:: REQUIRED WORK ::
Reproduce the listing below in full and without alteration, apart from its pictures.

:: INFORMATION PROVIDED ::

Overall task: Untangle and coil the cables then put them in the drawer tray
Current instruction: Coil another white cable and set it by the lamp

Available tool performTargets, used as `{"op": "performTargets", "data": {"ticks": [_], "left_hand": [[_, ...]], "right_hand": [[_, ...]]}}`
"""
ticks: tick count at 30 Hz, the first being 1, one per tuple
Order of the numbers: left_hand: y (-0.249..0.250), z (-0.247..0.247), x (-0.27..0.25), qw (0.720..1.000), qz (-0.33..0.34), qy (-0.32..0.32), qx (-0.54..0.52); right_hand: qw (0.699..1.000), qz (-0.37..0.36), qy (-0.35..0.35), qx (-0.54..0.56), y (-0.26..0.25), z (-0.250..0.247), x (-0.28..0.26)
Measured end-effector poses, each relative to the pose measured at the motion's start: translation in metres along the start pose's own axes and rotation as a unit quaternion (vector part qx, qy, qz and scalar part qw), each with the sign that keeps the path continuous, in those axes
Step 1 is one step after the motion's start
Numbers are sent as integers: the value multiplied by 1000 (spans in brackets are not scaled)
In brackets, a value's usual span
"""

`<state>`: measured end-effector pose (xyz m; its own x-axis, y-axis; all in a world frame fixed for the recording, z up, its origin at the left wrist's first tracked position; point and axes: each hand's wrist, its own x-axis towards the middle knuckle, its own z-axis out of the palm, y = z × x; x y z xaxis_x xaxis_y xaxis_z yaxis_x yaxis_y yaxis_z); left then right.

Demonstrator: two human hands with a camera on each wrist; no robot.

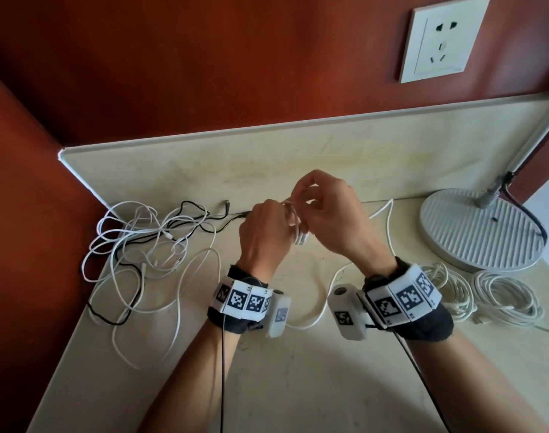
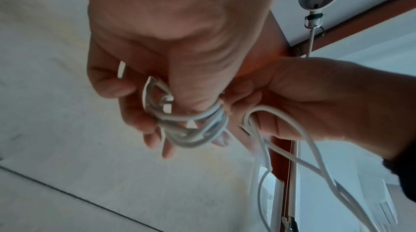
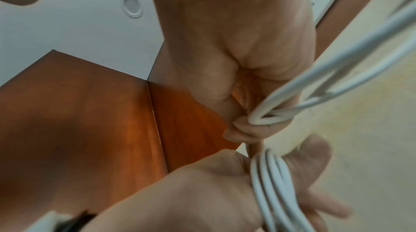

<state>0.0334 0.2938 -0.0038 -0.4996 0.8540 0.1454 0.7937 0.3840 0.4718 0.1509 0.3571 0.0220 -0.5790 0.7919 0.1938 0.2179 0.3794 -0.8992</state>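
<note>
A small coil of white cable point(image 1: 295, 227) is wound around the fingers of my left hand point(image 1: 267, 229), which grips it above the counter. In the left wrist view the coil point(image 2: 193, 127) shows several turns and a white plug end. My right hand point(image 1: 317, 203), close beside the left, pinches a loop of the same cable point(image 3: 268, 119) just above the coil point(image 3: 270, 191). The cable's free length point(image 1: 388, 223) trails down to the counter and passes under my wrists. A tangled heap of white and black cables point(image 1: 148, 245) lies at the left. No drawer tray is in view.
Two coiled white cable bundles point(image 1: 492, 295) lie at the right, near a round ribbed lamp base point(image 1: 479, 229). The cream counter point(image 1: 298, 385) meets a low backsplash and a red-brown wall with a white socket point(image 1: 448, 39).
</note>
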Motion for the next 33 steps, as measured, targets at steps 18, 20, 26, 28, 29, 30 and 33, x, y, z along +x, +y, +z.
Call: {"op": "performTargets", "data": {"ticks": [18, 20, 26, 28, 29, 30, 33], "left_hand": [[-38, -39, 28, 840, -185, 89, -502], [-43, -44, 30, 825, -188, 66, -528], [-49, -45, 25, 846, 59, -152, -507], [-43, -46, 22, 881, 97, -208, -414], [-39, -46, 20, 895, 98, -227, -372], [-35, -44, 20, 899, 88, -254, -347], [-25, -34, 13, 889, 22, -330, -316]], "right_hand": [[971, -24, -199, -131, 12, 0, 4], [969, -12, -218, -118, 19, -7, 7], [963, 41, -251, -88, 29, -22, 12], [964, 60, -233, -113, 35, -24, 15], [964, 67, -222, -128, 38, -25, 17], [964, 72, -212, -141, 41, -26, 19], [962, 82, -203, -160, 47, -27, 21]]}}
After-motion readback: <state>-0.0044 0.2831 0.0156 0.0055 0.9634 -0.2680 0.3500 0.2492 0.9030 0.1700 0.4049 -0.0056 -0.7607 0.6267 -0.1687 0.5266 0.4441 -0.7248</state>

:: EXERCISE OUTPUT ::
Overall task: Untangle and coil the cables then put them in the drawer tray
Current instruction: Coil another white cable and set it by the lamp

Available tool performTargets, used as `{"op": "performTargets", "data": {"ticks": [_], "left_hand": [[_, ...]], "right_hand": [[_, ...]]}}`
"""
ticks: tick count at 30 Hz, the first being 1, one per tuple
Order of the numbers: left_hand: y (-0.249..0.250), z (-0.247..0.247), x (-0.27..0.25), qw (0.720..1.000), qz (-0.33..0.34), qy (-0.32..0.32), qx (-0.54..0.52); right_hand: qw (0.699..1.000), qz (-0.37..0.36), qy (-0.35..0.35), qx (-0.54..0.56), y (-0.26..0.25), z (-0.250..0.247), x (-0.28..0.26)
Measured end-effector poses, each relative to the pose measured at the motion's start: translation in metres along the start pose's own axes and rotation as a unit quaternion (vector part qx, qy, qz and scalar part qw), each with the sign that keeps the path continuous, in those axes
Step 1 is one step after the motion's start
Numbers are sent as integers: the value multiplied by 1000 (spans in brackets are not scaled)
In brackets, a value's usual span
"""

`<state>`: measured end-effector pose (xyz m; its own x-axis, y-axis; all in a world frame fixed for the recording, z up, its origin at the left wrist's first tracked position; point and axes: each hand's wrist, its own x-axis towards the middle knuckle, its own z-axis out of the palm, y = z × x; x y z xaxis_x xaxis_y xaxis_z yaxis_x yaxis_y yaxis_z); left then right.

Demonstrator: two human hands with a camera on each wrist; no robot.


<state>0.0334 0.2938 -0.0038 -0.4996 0.8540 0.1454 0.7937 0.3840 0.4718 0.1509 0.3571 0.0220 -0.5790 0.7919 0.1938 0.2179 0.3794 -0.8992</state>
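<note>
A small coil of white cable point(image 1: 295, 227) is wound around the fingers of my left hand point(image 1: 267, 229), which grips it above the counter. In the left wrist view the coil point(image 2: 193, 127) shows several turns and a white plug end. My right hand point(image 1: 317, 203), close beside the left, pinches a loop of the same cable point(image 3: 268, 119) just above the coil point(image 3: 270, 191). The cable's free length point(image 1: 388, 223) trails down to the counter and passes under my wrists. A tangled heap of white and black cables point(image 1: 148, 245) lies at the left. No drawer tray is in view.
Two coiled white cable bundles point(image 1: 492, 295) lie at the right, near a round ribbed lamp base point(image 1: 479, 229). The cream counter point(image 1: 298, 385) meets a low backsplash and a red-brown wall with a white socket point(image 1: 448, 39).
</note>
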Motion for the next 33 steps, as measured, targets at steps 18, 20, 26, 28, 29, 30 and 33, x, y, z along +x, +y, +z.
Call: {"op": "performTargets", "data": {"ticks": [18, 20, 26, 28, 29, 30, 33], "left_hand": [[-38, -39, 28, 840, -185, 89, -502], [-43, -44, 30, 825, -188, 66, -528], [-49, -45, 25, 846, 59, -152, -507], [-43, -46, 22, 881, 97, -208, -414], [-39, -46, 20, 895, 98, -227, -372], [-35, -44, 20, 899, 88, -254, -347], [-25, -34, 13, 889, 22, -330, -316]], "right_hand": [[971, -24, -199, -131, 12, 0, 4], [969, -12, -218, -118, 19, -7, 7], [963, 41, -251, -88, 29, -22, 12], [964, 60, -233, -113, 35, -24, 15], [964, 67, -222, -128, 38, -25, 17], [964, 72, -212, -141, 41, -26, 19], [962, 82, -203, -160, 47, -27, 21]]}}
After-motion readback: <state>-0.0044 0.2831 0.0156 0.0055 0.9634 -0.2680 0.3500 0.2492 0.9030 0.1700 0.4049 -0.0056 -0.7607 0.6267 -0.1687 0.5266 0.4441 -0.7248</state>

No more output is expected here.